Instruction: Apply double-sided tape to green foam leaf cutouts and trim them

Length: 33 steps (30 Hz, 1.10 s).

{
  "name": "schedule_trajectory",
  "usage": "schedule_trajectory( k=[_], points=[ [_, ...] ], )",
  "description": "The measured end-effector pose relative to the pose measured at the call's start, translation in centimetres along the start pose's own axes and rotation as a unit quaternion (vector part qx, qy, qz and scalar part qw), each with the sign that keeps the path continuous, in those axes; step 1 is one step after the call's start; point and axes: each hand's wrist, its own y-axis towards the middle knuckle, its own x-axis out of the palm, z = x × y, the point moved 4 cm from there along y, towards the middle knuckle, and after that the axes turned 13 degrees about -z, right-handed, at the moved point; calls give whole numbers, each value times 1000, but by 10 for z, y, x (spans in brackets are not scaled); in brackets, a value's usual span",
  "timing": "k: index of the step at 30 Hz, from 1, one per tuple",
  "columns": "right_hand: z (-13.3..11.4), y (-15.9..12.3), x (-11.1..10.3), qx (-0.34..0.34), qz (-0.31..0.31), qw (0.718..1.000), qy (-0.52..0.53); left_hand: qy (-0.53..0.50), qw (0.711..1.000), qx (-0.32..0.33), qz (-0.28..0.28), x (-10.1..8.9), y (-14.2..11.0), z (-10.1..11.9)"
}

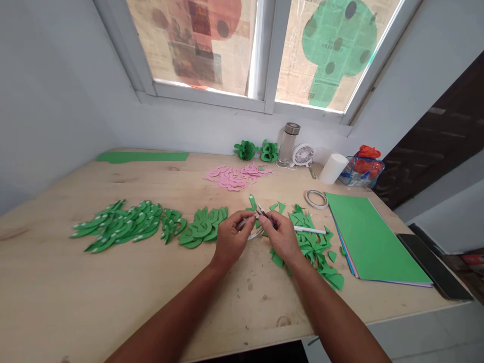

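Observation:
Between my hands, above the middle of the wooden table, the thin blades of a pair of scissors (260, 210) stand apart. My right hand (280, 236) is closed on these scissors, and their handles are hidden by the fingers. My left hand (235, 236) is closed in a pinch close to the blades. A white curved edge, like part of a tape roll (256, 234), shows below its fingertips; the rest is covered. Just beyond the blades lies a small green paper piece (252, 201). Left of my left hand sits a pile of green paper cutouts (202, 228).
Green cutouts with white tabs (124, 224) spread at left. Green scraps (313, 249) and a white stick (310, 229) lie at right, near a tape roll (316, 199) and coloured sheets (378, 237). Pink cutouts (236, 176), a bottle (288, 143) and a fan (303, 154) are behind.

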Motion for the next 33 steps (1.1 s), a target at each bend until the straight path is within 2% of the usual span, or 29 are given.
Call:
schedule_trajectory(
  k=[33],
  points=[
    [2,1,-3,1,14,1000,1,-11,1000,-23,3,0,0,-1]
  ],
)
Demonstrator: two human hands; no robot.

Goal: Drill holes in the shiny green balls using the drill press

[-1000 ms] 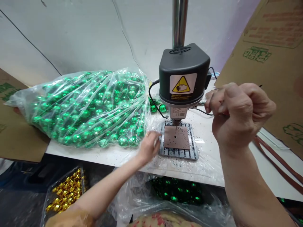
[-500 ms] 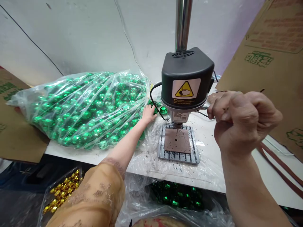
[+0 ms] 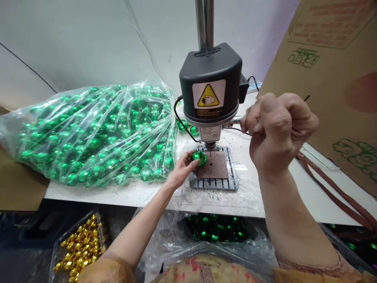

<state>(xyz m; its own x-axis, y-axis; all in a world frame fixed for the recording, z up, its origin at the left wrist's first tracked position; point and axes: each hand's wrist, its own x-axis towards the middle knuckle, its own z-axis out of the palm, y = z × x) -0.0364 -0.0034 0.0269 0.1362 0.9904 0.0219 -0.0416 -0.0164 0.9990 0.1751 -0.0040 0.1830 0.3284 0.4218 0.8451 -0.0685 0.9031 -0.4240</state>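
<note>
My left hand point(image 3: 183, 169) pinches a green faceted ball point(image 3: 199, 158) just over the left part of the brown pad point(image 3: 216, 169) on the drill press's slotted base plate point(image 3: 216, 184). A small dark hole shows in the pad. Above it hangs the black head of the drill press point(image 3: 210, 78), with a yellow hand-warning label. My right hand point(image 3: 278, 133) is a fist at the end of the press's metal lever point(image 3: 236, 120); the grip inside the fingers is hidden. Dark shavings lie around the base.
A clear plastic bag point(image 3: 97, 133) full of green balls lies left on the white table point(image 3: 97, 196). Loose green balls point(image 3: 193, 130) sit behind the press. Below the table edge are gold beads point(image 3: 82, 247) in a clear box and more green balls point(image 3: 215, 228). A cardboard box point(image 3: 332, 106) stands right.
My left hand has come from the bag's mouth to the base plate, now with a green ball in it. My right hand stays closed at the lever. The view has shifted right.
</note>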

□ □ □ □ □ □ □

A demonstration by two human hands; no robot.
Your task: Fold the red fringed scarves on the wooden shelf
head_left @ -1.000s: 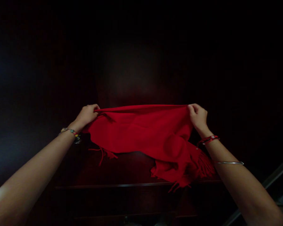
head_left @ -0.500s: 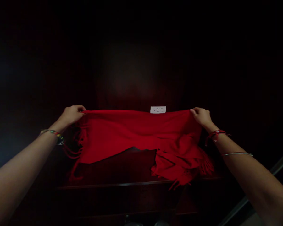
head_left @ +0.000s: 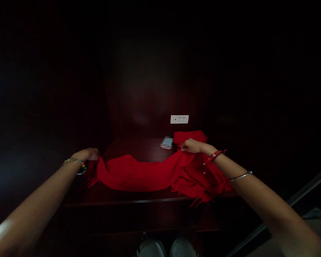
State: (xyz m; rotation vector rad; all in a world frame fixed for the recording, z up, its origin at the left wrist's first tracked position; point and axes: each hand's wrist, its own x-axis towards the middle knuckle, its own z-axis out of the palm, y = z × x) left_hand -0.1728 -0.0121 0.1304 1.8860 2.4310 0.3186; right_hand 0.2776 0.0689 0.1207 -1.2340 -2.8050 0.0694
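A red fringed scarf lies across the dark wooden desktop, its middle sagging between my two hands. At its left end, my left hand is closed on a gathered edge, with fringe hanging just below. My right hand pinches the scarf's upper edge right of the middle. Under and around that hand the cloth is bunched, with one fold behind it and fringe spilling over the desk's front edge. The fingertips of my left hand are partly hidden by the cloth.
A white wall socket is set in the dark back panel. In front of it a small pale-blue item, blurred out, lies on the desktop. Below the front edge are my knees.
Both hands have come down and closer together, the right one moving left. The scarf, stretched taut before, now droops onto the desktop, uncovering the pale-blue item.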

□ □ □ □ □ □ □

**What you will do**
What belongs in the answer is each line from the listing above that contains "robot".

**Task response**
Demonstrator: two human hands; no robot.
A demonstration by two human hands; no robot.

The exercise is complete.